What to produce: Where in the data below does the word "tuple" appear? Copy every line that has it.

Source data:
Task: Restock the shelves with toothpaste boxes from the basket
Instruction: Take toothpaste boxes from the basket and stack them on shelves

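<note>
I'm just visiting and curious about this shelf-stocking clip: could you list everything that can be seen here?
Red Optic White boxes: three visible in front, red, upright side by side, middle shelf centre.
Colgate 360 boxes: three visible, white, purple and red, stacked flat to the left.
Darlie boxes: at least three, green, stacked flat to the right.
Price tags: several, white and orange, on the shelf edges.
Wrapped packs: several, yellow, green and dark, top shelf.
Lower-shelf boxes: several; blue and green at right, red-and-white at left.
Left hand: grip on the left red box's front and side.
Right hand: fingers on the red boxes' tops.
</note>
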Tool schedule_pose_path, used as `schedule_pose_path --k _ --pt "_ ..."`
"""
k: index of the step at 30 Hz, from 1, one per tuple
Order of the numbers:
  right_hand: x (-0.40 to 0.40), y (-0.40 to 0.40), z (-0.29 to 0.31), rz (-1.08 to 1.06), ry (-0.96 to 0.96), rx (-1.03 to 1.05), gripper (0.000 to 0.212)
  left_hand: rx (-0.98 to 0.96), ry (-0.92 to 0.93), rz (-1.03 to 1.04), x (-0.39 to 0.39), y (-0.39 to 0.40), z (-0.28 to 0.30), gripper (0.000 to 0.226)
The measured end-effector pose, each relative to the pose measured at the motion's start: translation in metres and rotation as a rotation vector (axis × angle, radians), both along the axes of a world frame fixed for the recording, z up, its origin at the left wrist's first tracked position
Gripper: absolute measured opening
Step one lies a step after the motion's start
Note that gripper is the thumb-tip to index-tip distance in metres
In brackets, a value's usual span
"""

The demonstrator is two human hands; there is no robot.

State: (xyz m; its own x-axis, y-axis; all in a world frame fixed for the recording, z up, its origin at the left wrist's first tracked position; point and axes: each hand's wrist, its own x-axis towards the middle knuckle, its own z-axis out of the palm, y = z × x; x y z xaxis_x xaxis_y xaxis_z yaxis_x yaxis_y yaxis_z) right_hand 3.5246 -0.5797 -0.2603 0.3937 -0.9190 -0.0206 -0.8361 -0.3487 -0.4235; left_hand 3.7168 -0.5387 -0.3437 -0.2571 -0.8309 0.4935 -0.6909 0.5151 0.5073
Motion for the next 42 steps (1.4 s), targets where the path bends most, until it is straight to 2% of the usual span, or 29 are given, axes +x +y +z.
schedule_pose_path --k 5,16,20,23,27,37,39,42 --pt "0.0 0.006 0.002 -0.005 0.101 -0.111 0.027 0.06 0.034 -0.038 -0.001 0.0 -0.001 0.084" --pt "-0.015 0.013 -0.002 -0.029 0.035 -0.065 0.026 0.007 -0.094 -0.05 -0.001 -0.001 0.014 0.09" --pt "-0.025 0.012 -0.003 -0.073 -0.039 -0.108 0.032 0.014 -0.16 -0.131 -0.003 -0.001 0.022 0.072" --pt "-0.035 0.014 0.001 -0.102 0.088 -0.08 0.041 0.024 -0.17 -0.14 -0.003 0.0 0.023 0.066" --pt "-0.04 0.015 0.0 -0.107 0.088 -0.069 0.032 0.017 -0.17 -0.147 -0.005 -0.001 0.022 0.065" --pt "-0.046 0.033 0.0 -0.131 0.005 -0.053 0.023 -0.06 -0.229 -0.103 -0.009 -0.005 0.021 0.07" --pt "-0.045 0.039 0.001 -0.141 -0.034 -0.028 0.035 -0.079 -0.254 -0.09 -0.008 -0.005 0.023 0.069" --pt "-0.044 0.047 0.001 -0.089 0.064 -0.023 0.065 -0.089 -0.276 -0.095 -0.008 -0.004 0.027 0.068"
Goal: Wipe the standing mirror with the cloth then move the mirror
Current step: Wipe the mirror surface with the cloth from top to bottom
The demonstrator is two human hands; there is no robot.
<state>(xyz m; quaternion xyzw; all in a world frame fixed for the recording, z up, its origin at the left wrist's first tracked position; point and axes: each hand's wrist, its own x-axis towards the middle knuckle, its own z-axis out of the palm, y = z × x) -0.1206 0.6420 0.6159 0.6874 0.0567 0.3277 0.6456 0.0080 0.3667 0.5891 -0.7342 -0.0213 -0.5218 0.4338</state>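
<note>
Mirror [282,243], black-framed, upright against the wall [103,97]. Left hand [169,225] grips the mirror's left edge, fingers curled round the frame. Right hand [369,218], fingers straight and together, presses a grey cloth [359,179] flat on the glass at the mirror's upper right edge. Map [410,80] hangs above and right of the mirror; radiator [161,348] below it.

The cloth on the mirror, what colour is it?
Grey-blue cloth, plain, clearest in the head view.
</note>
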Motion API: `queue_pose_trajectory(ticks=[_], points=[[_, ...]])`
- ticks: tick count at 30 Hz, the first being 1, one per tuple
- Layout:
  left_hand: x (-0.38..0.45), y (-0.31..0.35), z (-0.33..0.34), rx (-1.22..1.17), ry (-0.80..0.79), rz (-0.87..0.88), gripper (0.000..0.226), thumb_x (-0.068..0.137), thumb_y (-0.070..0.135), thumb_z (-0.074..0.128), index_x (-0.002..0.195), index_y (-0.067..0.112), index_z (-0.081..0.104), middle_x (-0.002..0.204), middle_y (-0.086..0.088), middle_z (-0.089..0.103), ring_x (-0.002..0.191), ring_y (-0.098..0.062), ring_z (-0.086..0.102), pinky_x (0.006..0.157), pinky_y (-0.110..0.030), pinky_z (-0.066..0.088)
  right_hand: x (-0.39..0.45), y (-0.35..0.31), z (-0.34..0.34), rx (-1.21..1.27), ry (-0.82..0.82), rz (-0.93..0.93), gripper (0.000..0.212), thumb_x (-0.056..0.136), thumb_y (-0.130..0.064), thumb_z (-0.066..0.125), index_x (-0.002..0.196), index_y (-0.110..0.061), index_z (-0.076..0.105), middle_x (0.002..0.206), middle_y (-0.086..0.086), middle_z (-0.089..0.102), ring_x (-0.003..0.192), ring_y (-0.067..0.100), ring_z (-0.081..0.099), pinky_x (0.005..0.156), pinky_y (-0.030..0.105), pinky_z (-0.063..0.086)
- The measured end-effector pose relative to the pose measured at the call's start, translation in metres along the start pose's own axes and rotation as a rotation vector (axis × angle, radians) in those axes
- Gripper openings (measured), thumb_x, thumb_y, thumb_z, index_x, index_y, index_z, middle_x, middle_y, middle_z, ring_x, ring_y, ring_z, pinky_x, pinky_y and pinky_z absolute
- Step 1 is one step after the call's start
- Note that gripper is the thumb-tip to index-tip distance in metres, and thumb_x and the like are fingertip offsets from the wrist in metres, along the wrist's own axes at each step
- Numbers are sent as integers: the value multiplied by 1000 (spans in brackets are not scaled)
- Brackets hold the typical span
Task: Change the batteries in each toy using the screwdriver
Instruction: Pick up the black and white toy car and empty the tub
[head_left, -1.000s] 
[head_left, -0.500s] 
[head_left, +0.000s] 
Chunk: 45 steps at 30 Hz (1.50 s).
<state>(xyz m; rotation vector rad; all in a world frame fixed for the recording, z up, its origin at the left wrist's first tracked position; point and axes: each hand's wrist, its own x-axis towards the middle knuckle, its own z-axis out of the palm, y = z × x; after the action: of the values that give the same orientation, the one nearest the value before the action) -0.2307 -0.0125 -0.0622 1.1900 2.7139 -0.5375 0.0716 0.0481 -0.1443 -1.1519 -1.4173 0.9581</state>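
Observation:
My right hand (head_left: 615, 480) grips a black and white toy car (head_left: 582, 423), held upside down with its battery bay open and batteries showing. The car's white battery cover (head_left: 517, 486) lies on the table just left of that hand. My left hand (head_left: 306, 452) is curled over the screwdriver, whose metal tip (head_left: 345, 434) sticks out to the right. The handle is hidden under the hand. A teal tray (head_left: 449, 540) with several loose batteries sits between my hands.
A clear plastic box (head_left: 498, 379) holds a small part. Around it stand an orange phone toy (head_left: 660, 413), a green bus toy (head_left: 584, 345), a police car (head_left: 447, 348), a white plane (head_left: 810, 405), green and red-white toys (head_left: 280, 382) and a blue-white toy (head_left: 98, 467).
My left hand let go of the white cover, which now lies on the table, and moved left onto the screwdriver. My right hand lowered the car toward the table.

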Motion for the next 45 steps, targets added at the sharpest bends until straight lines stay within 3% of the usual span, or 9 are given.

Expected answer:
k: index of the step at 30 Hz, from 1, one per tuple
- ticks: tick count at 30 Hz, the first being 1, one per tuple

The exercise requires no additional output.